> How to complete this task
Leaving out the images, reproduce every line of the data that follows exactly.

> Given information
════

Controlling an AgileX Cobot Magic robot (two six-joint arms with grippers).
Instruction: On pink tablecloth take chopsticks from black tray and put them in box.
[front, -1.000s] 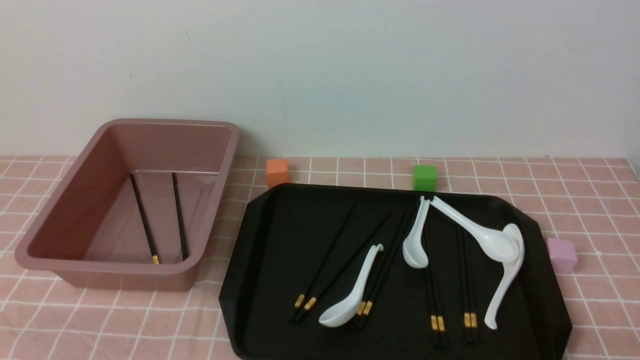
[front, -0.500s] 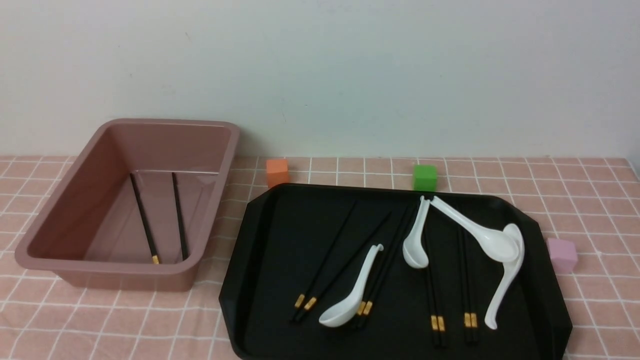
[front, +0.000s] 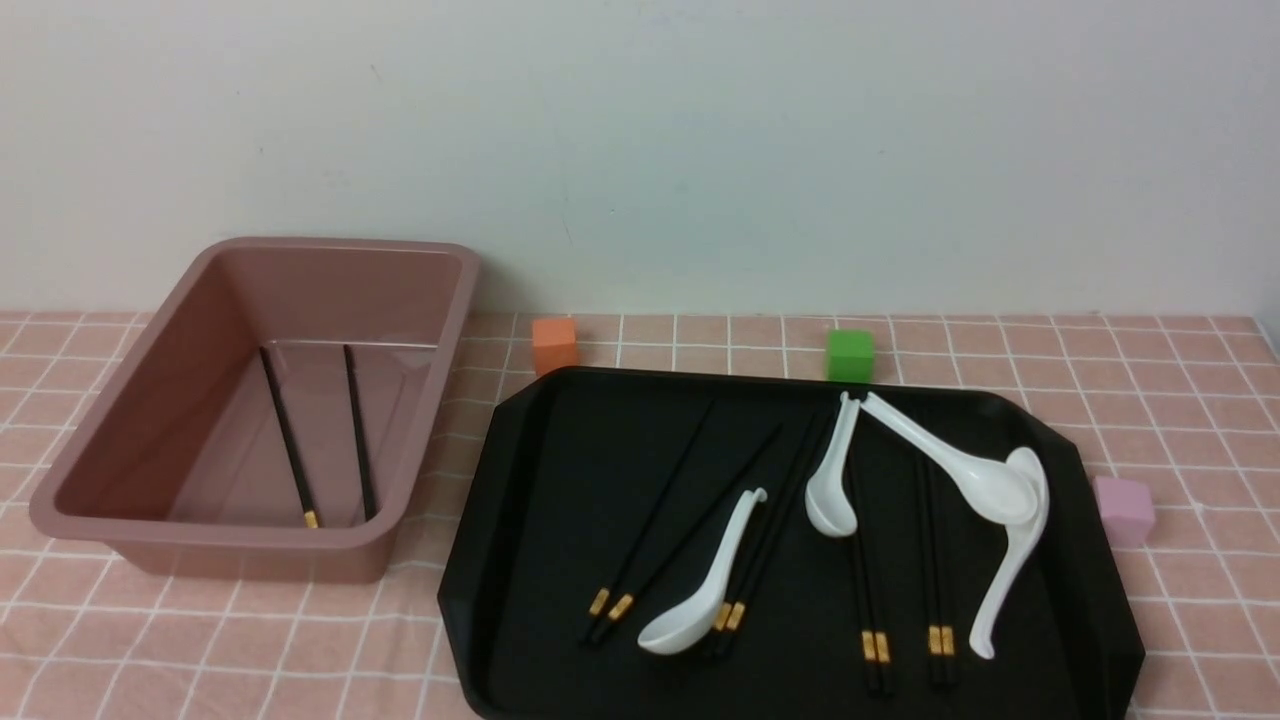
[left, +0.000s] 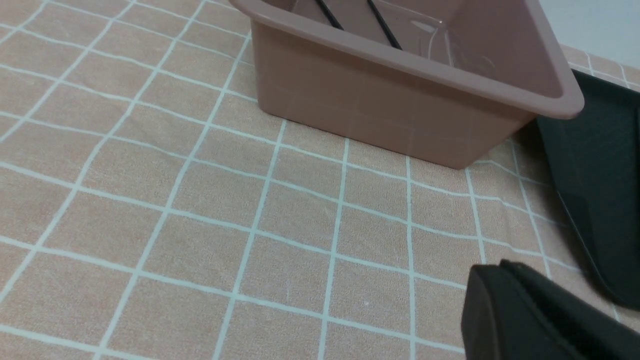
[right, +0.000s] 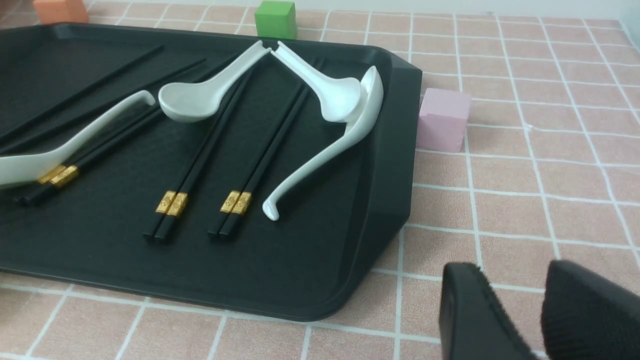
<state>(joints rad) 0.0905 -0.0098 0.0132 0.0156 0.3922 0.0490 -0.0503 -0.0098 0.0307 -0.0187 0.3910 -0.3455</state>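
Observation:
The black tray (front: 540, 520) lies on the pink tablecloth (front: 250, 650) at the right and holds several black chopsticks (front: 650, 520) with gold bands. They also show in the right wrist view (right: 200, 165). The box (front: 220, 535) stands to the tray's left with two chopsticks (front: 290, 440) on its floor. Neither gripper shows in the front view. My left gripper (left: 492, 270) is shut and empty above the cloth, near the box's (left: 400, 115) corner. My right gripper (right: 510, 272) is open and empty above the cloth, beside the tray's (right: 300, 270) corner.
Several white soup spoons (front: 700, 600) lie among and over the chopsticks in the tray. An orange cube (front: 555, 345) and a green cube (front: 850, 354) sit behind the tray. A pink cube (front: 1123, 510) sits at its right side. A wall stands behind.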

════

> Solved exercise
Controlling an AgileX Cobot Magic robot (two six-joint arms with grippers).
Instruction: On pink tablecloth take chopsticks from black tray and put them in box.
[front, -1.000s] 
[front, -0.500s] 
[front, +0.000s] 
[left, +0.000s] 
[right, +0.000s] 
<state>(joints rad) 0.0905 -0.0098 0.0132 0.0156 0.3922 0.0490 -0.0503 -0.0098 0.0307 -0.0187 0.3910 -0.3455</state>
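Observation:
The black tray (front: 540, 520) lies on the pink tablecloth (front: 250, 650) at the right and holds several black chopsticks (front: 650, 520) with gold bands. They also show in the right wrist view (right: 200, 165). The box (front: 220, 535) stands to the tray's left with two chopsticks (front: 290, 440) on its floor. Neither gripper shows in the front view. My left gripper (left: 492, 270) is shut and empty above the cloth, near the box's (left: 400, 115) corner. My right gripper (right: 510, 272) is open and empty above the cloth, beside the tray's (right: 300, 270) corner.
Several white soup spoons (front: 700, 600) lie among and over the chopsticks in the tray. An orange cube (front: 555, 345) and a green cube (front: 850, 354) sit behind the tray. A pink cube (front: 1123, 510) sits at its right side. A wall stands behind.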

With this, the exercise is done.